• **Exercise**:
Below is a listing; restate from it, character for character, the lines beginning at the line holding "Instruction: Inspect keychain" and ending at the line holding "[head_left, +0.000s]", both included.

+ + + + +

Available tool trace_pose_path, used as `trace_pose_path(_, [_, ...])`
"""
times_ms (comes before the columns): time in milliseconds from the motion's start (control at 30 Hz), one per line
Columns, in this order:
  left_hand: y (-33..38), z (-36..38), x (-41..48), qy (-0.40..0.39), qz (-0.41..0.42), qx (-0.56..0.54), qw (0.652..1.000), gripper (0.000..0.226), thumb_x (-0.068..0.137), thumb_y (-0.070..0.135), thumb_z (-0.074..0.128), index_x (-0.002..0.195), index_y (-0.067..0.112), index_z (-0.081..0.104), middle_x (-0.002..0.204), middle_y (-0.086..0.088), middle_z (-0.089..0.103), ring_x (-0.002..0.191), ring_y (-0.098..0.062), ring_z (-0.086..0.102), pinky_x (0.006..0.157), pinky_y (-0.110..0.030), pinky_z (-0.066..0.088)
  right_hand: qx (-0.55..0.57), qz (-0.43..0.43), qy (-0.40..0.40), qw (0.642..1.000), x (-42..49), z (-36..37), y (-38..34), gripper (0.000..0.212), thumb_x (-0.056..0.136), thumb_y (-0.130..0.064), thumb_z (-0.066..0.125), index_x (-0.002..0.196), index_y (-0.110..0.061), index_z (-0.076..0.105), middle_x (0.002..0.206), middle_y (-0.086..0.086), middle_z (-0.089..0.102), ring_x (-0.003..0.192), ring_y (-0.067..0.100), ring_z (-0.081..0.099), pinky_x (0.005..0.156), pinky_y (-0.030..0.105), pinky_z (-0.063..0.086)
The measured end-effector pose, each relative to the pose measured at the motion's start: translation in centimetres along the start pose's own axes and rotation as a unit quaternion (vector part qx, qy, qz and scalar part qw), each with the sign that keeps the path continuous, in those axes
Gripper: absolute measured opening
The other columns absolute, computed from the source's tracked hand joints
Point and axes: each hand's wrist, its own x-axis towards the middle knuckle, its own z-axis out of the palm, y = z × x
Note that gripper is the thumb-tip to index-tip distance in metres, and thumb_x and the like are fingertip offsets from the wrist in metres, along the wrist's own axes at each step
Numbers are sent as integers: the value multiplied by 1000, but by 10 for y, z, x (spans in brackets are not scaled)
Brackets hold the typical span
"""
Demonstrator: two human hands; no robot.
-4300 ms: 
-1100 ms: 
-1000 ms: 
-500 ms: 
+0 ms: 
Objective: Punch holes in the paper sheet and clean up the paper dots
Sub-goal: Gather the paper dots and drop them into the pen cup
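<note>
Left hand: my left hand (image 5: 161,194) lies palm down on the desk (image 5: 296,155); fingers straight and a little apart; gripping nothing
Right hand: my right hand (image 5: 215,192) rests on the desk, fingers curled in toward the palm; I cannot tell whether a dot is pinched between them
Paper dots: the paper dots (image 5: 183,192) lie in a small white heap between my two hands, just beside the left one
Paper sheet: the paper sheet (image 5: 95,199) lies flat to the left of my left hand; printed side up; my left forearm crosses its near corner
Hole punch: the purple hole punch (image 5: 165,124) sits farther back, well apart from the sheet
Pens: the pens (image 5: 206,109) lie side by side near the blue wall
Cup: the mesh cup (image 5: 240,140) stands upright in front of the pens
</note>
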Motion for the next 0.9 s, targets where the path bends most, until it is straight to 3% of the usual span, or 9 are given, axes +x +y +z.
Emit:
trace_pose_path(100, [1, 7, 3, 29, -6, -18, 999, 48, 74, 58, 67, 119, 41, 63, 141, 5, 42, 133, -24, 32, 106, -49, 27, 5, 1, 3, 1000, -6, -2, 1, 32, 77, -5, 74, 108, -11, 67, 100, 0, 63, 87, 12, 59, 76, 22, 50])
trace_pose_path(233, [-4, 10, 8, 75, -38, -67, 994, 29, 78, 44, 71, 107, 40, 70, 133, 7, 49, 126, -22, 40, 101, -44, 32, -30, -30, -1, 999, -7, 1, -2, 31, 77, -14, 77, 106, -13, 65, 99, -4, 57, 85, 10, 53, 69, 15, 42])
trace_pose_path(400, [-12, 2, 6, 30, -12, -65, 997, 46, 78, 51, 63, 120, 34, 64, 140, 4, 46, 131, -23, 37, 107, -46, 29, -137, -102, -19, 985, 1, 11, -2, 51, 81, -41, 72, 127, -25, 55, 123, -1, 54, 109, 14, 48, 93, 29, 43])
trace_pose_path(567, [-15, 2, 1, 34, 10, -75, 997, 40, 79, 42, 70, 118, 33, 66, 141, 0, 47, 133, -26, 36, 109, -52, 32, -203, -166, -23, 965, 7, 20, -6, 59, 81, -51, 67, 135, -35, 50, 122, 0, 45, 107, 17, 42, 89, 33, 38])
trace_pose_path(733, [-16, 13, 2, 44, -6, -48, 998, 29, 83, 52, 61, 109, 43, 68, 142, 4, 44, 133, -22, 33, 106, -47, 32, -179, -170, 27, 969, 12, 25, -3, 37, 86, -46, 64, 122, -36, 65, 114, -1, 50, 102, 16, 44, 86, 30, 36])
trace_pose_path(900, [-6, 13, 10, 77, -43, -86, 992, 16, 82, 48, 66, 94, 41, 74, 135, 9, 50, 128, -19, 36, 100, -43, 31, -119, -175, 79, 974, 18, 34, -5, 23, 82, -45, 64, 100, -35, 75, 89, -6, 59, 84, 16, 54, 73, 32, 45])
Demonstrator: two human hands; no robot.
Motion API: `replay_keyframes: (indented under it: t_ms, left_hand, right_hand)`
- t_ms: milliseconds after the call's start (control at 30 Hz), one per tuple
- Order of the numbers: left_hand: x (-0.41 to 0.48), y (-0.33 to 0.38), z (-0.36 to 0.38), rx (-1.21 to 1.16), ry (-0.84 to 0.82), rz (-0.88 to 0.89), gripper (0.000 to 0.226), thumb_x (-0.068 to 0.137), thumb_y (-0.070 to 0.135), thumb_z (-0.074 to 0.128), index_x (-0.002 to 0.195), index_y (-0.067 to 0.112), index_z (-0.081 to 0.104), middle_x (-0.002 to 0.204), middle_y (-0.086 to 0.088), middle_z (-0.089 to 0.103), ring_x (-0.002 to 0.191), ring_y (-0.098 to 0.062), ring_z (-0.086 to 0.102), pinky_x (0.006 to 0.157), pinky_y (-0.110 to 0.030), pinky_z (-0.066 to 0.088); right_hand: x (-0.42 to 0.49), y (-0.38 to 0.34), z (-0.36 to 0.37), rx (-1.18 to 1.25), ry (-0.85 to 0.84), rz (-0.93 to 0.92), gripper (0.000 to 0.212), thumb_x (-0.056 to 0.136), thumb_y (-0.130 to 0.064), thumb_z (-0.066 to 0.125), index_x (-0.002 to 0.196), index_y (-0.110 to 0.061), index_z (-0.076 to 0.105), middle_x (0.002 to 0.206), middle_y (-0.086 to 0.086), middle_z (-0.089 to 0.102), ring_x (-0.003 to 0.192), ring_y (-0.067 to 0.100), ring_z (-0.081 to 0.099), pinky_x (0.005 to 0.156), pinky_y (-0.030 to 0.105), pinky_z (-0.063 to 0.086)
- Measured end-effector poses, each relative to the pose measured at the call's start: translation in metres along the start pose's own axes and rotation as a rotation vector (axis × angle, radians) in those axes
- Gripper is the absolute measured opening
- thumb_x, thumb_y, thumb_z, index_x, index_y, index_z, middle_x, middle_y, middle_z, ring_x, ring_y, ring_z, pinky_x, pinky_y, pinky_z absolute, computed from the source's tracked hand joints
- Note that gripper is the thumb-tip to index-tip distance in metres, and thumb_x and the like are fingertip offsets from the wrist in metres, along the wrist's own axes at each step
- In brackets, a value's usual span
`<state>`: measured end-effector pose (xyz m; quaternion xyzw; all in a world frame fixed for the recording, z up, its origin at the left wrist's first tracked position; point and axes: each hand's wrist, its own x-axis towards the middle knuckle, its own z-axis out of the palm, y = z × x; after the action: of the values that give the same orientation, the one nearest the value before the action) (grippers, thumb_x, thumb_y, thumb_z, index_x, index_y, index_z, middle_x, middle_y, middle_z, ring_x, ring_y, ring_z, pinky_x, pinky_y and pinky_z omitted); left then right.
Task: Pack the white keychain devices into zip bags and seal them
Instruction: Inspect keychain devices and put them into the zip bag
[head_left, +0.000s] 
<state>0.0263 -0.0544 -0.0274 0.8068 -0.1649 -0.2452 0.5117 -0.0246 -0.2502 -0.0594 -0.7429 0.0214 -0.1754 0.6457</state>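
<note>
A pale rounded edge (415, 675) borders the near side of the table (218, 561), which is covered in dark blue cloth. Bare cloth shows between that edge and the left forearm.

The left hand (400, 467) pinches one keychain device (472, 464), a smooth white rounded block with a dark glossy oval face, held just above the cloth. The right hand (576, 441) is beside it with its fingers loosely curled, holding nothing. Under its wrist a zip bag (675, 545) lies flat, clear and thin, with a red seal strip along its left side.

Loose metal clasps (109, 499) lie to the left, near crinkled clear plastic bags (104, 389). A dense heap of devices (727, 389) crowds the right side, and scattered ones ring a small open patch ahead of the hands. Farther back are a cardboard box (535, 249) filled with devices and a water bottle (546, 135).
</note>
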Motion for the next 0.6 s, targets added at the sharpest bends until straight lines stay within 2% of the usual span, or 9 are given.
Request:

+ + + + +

• **Task output**:
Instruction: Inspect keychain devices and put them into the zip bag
[head_left, +0.000s] 

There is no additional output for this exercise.